Il s’agit ici, sinon de trahison, du moins de cynisme politique, même si pareils députés peuvent toujours arguer qu’ils ne font que défendre leurs vraies convictions. Or, le député ne fait qu’incarner les convictions du parti et c’est celui-ci qui les détermine et en assure la nature et l’authenticité. En cas de conflit, l’honneur commande qu’il démissionne du parti et lui rende le mandat obtenu en son nom. Rien de moins; tout autre comportement relève, au mieux, de l’opportunisme politique.

Aujourd’hui, face à la donne politique qui se profile, il est légitime que l’Assemblée Constituante mette le holà à pareille stratégie du fait accompli dont veulent user certains députés aventuriers, jouant aux condottieri d’une dictature revenant au galop en se jouant de notre démocratie naissante,

Il est urgent qu’une séance plénière de l’Assemblée Constituante statue toutes affaires cessantes sur les questions suivantes, qui sont autant juridiques que politiques et éthiques; il y va de l’honneur de la démocratie en Tunisie :

– La “possession” du mandat : Qui, du parti ou du député, conserve le siège du député nomade ? Doit-on le faire remplacer le député touriste par son suppléant ?

– La déchéance du mandat : Doit-on considérer le député nomade comme ayant perdu son siège devenu ainsi vacant et, en l’absence de remplacement par son suppléant, tenir une élection partielle pour combler le siège ? Et dans la situation actuelle au pays, comment y procéder en l’absence d’instance adéquate et eu égard aux autres priorités du pays?

-Le recours à une mesure exceptionnelle : avec la confirmation du rejet du principe de libre mandat du député, doit-on instituer provisoirement une règle du retour au statu quo ante et ce en sommant les députés nomades de retrouver leurs partis faute de quoi ils s’excluent d’eux-mêmes de l’Assemblé Constituante, mais sans ouverture d’élections partielles dans l’immédiat eu égard aux circonstances exceptionnelles que vit le pays?

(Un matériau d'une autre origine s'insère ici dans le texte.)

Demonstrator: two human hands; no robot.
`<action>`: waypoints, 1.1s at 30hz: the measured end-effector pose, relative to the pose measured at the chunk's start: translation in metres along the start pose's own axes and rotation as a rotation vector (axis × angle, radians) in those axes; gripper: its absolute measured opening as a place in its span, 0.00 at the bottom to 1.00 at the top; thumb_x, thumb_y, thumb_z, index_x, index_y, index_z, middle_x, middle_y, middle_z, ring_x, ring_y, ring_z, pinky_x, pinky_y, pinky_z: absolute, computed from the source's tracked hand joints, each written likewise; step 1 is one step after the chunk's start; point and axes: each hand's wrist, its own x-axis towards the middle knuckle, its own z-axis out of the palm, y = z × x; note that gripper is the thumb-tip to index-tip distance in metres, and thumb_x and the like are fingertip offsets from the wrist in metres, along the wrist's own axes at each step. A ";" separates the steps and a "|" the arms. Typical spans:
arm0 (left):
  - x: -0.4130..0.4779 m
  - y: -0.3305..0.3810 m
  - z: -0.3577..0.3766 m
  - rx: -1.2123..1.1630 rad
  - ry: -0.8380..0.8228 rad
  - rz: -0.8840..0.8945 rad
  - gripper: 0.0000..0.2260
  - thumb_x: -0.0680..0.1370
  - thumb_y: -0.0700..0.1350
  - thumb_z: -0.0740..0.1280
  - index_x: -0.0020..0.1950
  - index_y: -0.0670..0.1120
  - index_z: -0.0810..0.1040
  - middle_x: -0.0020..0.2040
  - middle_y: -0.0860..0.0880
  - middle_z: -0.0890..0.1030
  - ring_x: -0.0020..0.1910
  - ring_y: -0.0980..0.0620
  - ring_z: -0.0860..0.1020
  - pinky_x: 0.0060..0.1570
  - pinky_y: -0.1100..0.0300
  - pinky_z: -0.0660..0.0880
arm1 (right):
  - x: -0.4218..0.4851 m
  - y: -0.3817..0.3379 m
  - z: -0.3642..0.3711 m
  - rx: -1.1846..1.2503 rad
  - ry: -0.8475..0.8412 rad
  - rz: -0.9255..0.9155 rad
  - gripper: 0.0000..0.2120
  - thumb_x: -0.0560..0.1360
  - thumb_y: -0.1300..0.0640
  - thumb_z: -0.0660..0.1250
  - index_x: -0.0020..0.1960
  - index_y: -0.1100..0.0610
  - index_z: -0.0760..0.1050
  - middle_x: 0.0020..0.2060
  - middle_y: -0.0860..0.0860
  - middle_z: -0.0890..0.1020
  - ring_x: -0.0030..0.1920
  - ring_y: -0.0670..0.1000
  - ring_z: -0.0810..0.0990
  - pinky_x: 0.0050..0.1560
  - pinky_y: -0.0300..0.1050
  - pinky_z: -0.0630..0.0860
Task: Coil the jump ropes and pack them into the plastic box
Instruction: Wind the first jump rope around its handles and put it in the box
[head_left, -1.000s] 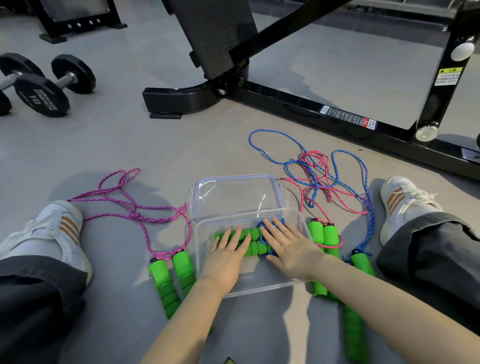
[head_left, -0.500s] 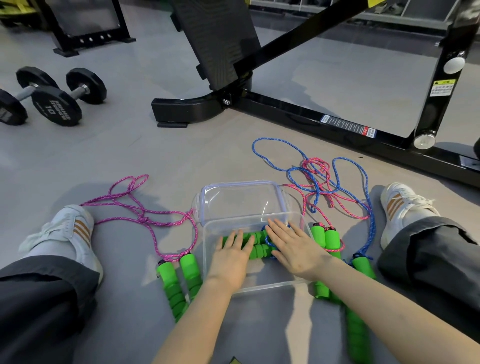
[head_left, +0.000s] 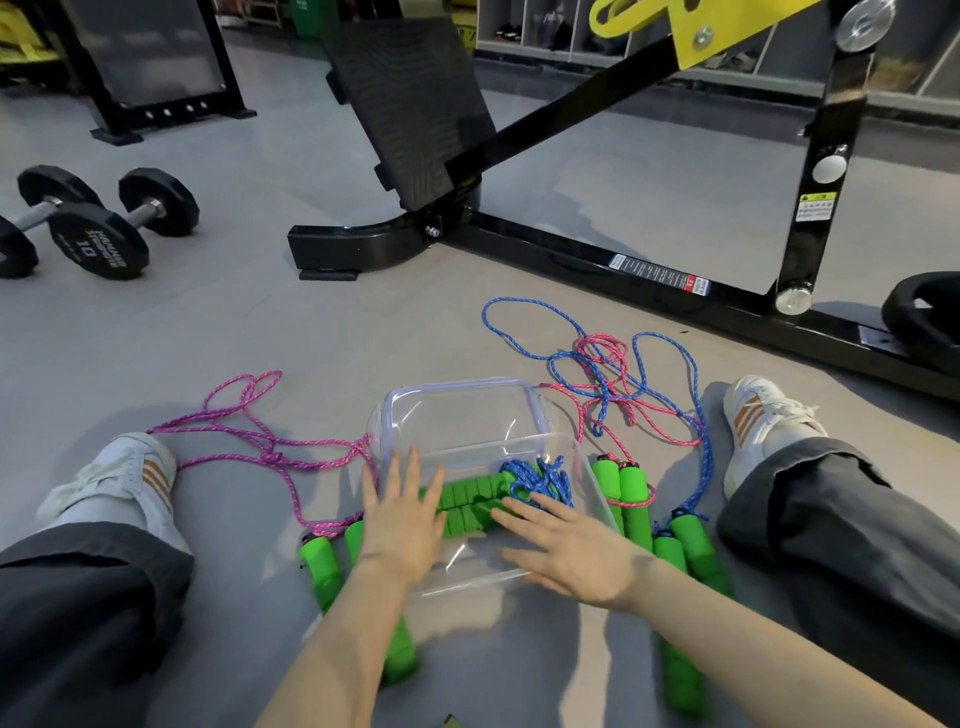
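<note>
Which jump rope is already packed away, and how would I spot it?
Find the clear plastic box on the floor between the person's legs. The blue rope bunched inside with its green handles is it; the others lie loose on the floor outside.

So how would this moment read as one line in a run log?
stage: first rope packed | clear plastic box: blue rope with green handles inside | left hand: open | right hand: open | floor: pink rope
</note>
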 end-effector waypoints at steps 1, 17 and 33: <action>-0.002 0.001 0.001 0.007 -0.026 0.002 0.26 0.84 0.55 0.48 0.79 0.50 0.44 0.78 0.41 0.43 0.77 0.41 0.45 0.71 0.37 0.41 | -0.002 0.001 0.000 -0.016 0.021 0.006 0.15 0.76 0.48 0.53 0.55 0.48 0.76 0.65 0.55 0.76 0.66 0.55 0.73 0.66 0.56 0.66; -0.073 0.003 0.005 -0.101 0.446 0.603 0.09 0.66 0.47 0.59 0.32 0.49 0.77 0.31 0.51 0.75 0.33 0.50 0.75 0.43 0.59 0.64 | -0.023 -0.009 -0.027 0.593 -0.071 1.178 0.19 0.78 0.56 0.54 0.67 0.61 0.61 0.58 0.59 0.77 0.56 0.60 0.78 0.49 0.50 0.73; -0.030 -0.007 0.010 -0.035 0.289 0.418 0.38 0.62 0.58 0.78 0.68 0.45 0.75 0.68 0.39 0.73 0.68 0.42 0.65 0.64 0.41 0.59 | 0.015 0.034 -0.004 0.701 0.034 0.816 0.33 0.71 0.72 0.54 0.73 0.51 0.63 0.55 0.56 0.76 0.59 0.58 0.72 0.56 0.47 0.71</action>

Autant de questions qui se posent urgemment à l’Assemblée constituante. Y répondre au plus vite, c’est arrêter la gangrène dont on voit pointer les prémices et qui est encore bien plus grave que ce qu’on peut voir de similaire dans les dérives obscurantistes chez les plus zélés de nos élus au nom d’un islam intégriste incompatible avec les principes de tolérance si vivaces en notre Tunisie. Car, d’un côté, il s’agit d’une dérive issue des urnes, donc légale et, dans l’autre, d’une dérive illégale. Or, la légalité se contre légalement dans un État de droit tandis que l’illégalité une fois installée c’est le requiem pur l’État de droit.